--- MATERIAL PROVIDED ---
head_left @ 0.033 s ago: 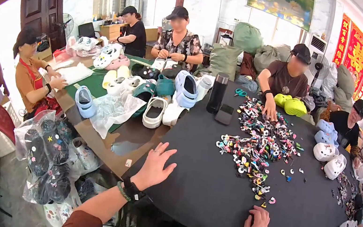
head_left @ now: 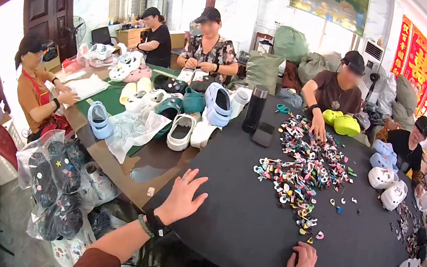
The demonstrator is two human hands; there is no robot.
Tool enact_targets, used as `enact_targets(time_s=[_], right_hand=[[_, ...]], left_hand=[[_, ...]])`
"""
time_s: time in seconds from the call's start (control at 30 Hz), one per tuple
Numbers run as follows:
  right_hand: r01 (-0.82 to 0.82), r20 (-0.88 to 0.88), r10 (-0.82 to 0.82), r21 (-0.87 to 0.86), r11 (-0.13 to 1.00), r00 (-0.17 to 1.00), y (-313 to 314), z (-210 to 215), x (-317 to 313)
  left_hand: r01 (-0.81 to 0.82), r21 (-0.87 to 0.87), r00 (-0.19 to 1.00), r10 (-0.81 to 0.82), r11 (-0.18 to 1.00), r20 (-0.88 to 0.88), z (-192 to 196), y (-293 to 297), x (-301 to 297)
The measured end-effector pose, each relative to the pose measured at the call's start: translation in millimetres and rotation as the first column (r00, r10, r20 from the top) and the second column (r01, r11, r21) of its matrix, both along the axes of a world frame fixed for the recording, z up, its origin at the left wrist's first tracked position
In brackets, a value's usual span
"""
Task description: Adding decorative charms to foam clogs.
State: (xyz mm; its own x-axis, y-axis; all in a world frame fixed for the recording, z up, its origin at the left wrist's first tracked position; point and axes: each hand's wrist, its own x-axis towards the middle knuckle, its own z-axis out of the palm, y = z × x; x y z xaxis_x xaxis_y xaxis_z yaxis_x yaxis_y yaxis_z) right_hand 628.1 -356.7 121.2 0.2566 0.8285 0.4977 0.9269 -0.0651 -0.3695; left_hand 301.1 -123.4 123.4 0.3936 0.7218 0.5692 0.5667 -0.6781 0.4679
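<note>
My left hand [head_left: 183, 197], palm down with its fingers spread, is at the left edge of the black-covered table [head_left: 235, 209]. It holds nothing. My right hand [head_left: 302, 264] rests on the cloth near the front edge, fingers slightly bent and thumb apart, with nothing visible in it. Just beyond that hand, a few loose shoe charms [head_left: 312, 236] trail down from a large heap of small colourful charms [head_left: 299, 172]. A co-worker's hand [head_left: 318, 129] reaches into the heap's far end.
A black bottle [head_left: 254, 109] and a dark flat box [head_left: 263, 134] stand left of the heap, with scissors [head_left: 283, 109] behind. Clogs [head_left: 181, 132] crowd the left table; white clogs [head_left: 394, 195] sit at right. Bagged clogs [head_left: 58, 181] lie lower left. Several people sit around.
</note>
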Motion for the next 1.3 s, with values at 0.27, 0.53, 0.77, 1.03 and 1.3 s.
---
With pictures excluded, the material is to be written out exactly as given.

OUTPUT BELOW —
head_left @ 0.033 s ago: 
head_left @ now: 
The demonstrator is two human hands; there is no robot.
Tool enact_targets, used as `enact_targets(time_s=[_], right_hand=[[_, ...]], left_hand=[[_, ...]])`
"""
time_s: time in seconds from the call's start (control at 30 Hz), one per tuple
Numbers run as follows:
  right_hand: r01 (-0.82 to 0.82), r20 (-0.88 to 0.88), r10 (-0.82 to 0.82), r21 (-0.87 to 0.86), r11 (-0.13 to 1.00), r00 (-0.17 to 1.00), y (-313 to 314), z (-210 to 215), x (-317 to 313)
  left_hand: r01 (-0.81 to 0.82), r21 (-0.87 to 0.87), r00 (-0.19 to 1.00), r10 (-0.81 to 0.82), r11 (-0.18 to 1.00), r20 (-0.88 to 0.88), z (-192 to 196), y (-293 to 297), x (-301 to 297)
The measured end-effector pose, each relative to the pose measured at the call's start: translation in millimetres and rotation as the first column (r00, r10, r20 from the top) and the second column (r01, r11, r21) of its matrix, both along the axes of a world frame fixed for the recording, z up, its origin at the left wrist's first tracked position
In brackets, a value's usual span
"""
Task description: Adding decorative charms to foam clogs.
State: (xyz mm; its own x-axis, y-axis; all in a world frame fixed for the recording, z up, its origin at the left wrist's first tracked position; point and axes: each hand's wrist, its own x-axis towards the middle knuckle, its own z-axis out of the palm, y = z × x; x y z xaxis_x xaxis_y xaxis_z yaxis_x yaxis_y yaxis_z) right_hand 628.1 -356.7 121.2 0.2566 0.8285 0.4977 0.9269 -0.0651 -0.3695; left_hand 301.1 -123.4 123.4 0.3936 0.7218 0.5692 0.5667 -0.6781 0.4679
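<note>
My left hand [head_left: 183, 197], palm down with its fingers spread, is at the left edge of the black-covered table [head_left: 235, 209]. It holds nothing. My right hand [head_left: 302, 264] rests on the cloth near the front edge, fingers slightly bent and thumb apart, with nothing visible in it. Just beyond that hand, a few loose shoe charms [head_left: 312, 236] trail down from a large heap of small colourful charms [head_left: 299, 172]. A co-worker's hand [head_left: 318, 129] reaches into the heap's far end.
A black bottle [head_left: 254, 109] and a dark flat box [head_left: 263, 134] stand left of the heap, with scissors [head_left: 283, 109] behind. Clogs [head_left: 181, 132] crowd the left table; white clogs [head_left: 394, 195] sit at right. Bagged clogs [head_left: 58, 181] lie lower left. Several people sit around.
</note>
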Motion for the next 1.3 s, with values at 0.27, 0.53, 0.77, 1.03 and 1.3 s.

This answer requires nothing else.